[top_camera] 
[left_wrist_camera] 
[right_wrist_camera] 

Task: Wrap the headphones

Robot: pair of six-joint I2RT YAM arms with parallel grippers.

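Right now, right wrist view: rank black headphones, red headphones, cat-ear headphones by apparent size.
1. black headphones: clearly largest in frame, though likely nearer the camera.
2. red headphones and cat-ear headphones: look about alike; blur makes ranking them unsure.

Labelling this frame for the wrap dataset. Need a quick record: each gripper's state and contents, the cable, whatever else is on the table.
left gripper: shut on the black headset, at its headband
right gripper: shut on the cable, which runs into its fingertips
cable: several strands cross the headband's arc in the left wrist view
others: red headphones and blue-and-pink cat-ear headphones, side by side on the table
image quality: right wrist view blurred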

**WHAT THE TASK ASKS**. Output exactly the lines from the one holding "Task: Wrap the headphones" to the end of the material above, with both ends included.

**RESPONSE**.
Task: Wrap the headphones

Robot: pair of six-joint I2RT YAM arms with parallel grippers.

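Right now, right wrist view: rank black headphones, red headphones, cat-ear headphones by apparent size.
1. black headphones: clearly largest in frame, though likely nearer the camera.
2. red headphones and cat-ear headphones: look about alike; blur makes ranking them unsure.

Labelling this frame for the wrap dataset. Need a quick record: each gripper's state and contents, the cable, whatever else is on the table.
left gripper: shut on the black headset, at its headband
right gripper: shut on the cable, which runs into its fingertips
cable: several strands cross the headband's arc in the left wrist view
others: red headphones and blue-and-pink cat-ear headphones, side by side on the table
image quality: right wrist view blurred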

The exercise calls for nothing more.